Donc, plus de délit d'excitation à la haine ou au mépris du Gouvernement. Le mépris, pas plus que la haine, n'est un délit. Comment ce qui n'est pas un délit en soi pourrait-il en devenir un par voie d'excitation?

La popularité d'un Gouvernement ne dépend pas, d'ailleurs, d'un coup de plume; elle ne dépend que de lui-même ; qu'il gouverne bien et sa politique sera, son escorte d'honneur ; elle saura bien écarter de lui la haine ou le mépris.

Plus de poursuite pour apologie de faits qualifiés crimes ou de délits. Si cette disposition de loi eût existé au siècle dernier, elle eût frappé Turgot pour avoir soutenu la légitimité du prêt à intérêt alors qualifié crime, et, de notre temps, elle eût atteint un homme d'État éminent pour avoir fait l'apologie du duel, qualifié tantôt crime, tantôt délit, selon la gravité de la blessure.

Plus de délit d'attaque à la propriété; rassurons-nous sur son compte, elle ne court aucun danger. La charrue du paysan l'a écrite si avant dans le sol que le vent, d'aucune utopie ne saurait effacer son titre de propriétaire.

Plus de délit d'attaque à la famille; pour en retirer le culte du coeur de l'homme, c'est le coeur de l'homme lui-même qu'il faudrait arracher. Quand une institution repose sur la première de toutes les lois, sur une loi de nature, il est inutile de la croire menacée pour avoir le prétexte de la venger.

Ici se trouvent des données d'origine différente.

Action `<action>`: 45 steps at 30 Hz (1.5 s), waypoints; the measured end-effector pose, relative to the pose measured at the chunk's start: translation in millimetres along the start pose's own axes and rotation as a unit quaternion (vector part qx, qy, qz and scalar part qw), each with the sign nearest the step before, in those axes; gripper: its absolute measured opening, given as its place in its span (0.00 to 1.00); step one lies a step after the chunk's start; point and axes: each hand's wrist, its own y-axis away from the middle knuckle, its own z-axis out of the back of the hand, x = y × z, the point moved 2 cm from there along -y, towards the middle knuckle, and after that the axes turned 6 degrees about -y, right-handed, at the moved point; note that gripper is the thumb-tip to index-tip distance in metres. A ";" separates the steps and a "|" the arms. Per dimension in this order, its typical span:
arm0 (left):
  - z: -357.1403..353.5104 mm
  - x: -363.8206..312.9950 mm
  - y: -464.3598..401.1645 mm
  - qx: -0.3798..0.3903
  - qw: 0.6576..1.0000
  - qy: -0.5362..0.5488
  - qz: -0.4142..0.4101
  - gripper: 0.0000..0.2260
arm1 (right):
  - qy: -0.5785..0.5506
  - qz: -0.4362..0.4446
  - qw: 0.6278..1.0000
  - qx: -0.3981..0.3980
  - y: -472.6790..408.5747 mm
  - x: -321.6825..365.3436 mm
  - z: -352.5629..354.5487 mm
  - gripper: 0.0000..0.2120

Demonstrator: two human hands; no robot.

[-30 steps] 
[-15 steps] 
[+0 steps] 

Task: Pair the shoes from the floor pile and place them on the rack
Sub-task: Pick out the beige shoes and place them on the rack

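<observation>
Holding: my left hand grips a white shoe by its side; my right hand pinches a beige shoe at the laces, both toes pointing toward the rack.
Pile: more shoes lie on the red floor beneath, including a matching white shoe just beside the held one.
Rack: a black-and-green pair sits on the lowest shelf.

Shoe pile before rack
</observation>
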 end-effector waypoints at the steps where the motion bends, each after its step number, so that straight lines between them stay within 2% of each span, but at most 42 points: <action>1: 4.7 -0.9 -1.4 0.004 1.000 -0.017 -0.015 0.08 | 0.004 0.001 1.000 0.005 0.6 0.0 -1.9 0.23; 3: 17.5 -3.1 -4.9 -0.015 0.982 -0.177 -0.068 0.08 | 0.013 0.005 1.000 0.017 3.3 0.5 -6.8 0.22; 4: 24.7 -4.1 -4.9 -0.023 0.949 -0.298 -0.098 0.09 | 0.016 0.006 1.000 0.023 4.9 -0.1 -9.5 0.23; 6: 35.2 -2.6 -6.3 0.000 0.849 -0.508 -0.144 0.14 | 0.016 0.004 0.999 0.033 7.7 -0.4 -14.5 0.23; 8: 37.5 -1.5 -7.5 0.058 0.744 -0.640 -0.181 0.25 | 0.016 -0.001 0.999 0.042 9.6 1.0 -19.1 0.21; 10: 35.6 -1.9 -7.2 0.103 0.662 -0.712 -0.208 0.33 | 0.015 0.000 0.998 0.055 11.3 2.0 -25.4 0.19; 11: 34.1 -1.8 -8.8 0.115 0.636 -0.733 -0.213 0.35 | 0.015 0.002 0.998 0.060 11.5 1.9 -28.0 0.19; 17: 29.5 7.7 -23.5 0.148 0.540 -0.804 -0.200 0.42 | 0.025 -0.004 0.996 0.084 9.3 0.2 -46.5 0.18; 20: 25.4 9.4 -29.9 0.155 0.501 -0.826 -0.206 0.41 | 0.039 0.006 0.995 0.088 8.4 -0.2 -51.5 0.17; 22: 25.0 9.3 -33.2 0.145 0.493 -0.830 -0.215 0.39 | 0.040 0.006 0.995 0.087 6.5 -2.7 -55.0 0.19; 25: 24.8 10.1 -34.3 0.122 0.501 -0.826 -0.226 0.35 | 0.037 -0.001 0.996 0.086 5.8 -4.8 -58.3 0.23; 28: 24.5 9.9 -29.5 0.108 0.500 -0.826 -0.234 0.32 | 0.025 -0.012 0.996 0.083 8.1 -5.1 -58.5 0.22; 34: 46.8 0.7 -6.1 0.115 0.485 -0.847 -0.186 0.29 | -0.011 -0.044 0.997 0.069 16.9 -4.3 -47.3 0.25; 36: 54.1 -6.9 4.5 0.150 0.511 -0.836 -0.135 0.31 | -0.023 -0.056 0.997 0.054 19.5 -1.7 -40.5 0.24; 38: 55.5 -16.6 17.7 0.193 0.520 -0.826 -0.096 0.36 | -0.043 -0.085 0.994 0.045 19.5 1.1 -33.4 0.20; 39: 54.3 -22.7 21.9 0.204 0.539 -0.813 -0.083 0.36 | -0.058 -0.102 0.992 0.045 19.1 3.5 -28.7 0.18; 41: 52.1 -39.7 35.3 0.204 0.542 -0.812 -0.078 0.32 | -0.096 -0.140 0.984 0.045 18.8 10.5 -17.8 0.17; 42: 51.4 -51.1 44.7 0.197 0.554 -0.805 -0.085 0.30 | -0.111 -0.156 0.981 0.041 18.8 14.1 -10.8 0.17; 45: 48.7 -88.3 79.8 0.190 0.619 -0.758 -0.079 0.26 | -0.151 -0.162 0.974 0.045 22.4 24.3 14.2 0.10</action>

Plus de délit d'attaque à la morale. Oui sans doute il y a une morale, ou il n'y aurait plus de société; la morale est sa première condition d'existence, mais si elle est impérissable dans son principe, elle n'en est pas moins progressive comme toute chose humaine, et par conséquent matière à controverse.

On ne fera plus désormais aux institutions fondamentales, constitutives de toute civilisation, l'injure, de les défendre à coups d'amendes ; elles sauront se défendre elles-mêmes par leur propre évidence, sans avoir besoin d'aller plaider leur cause devant un tribunal de police et réclamer à un attendu de jugement un supplément de vérité.

Le projet écarte résolument tous ces dangers imaginaires, tous ces délits arbitraires, qui n'étaient que des réminiscences du moyen âge égarées dans la législation moderne; il fait le bon sens public seul juge des doctrines; il soulage le juge ordinaire du fardeau.passablement embarrassant de décider du haut de son siège si une idée est une erreur et si cette erreur est un danger.

Il ne suffisait pas d'avoir affranchi la pensée, il fallait encore affranchir l'instrument de la pensée.

(...) 

Telle est la loi ; elle marque un pas de plus dans la voie de la liberté. Elle ouvre une ère nouvelle.